Figure 8. Structure of p-cresol (red part is the trunk)
Figure 8. Structure of p-cresol (red part is the trunk)

By this point, you should be able to write SMILES representations for ring structures with substituents. Next, we explain how to write SMILES for molecules with fused ring systems, in which multiple rings share atoms, using naphthalene as an example. As before, we first choose the main chain and write its SMILES representation. In this case, we select the substructure connecting atoms with indices 0 through 9 as the main chain. Since all of these atoms are aromatic carbons, the corresponding SMILES is written as cccccccccc. Next, because the first and last carbons (atom indices 0 and 9) are connected to form a ring, we assign a ring index to them. This gives the SMILES representation c1ccccccccc1. In addition, there is another bond between the fourth and ninth carbons (atom indices 3 and 8). Since the ring index 1 has already been used, we assign a different number, 2, to this bond. This results in the final SMILES representation: c1ccc2ccccc2c1. More complex fused ring systems, such as anthracene, can be written in the same manner.

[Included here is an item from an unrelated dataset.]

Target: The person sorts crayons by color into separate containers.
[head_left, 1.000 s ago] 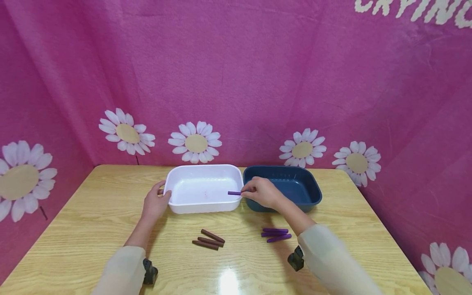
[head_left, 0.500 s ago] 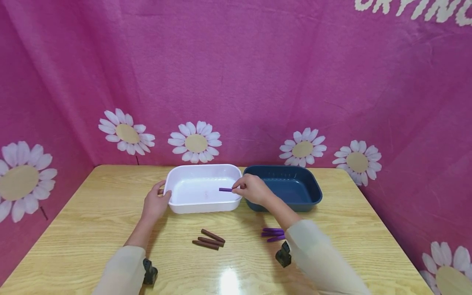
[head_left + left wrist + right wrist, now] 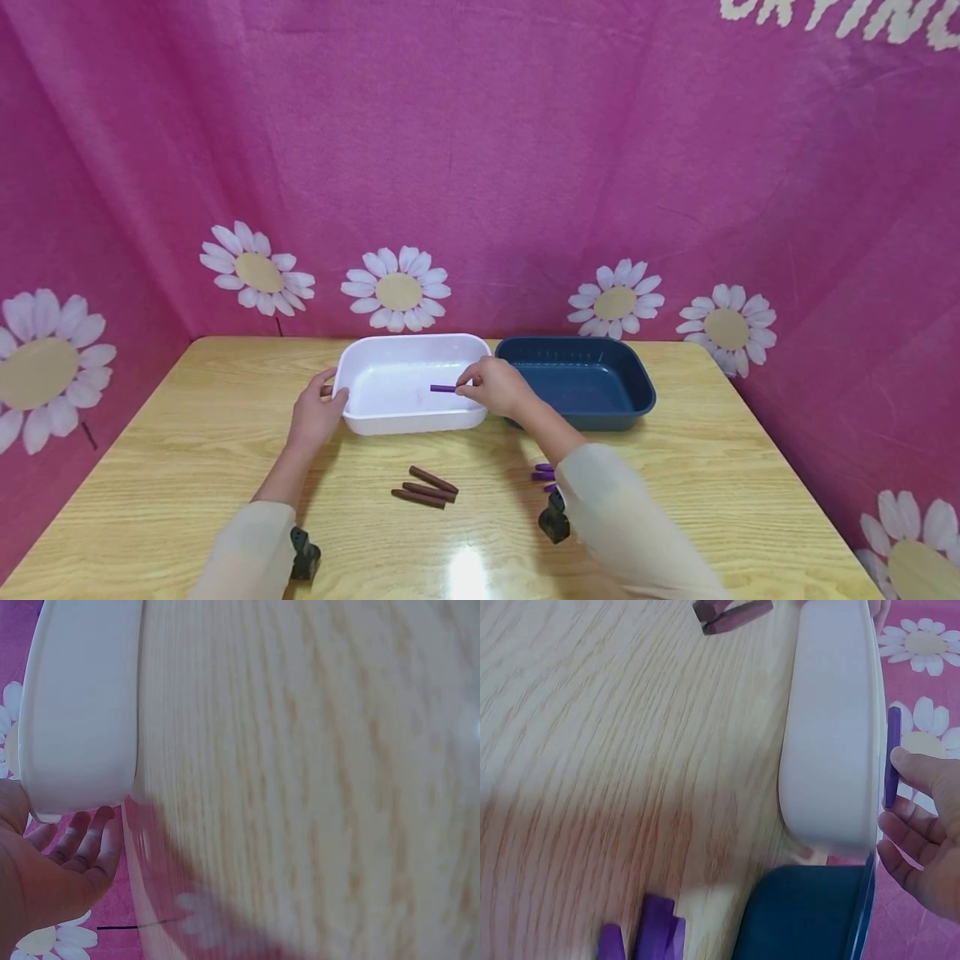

Figure 9. Naphthalene structure (red part is the trunk)
Figure 9. Naphthalene structure (red part is the trunk)

1-4. Polymer SMILES

There are no strict rules for describing polymers themselves in SMILES notation. However, when performing MI or molecular dynamics simulations, there are times when you want to handle polymer-like structures such as oligomers as input data. Here, we will introduce a method for representing pseudo-polymer structures in SMILES.

First, let us consider the SMILES representation of polymers without side chains. Here, we focus on the SMILES notation for poly(ethylene oxide) (PEO). We begin by writing the SMILES for the repeating unit of PEO, which is CCO. Repeating this unit n times gives the SMILES representation of an n-mer of PEO. For example, the dimer is written as CCOCCO, and the trimer as CCOCCOCCO.

Figure 10. PEO structure and SMILES
Figure 10. PEO structure and SMILES

So far, this shouldn't be too difficult. The problem is figuring out the SMILES of a polymer with side chains. If you just write the SMILES of the repeating structure of a polymer with side chains haphazardly, just repeating it like PEO above won't result in the SMILES of a polymer, so you need to think about which part is the backbone.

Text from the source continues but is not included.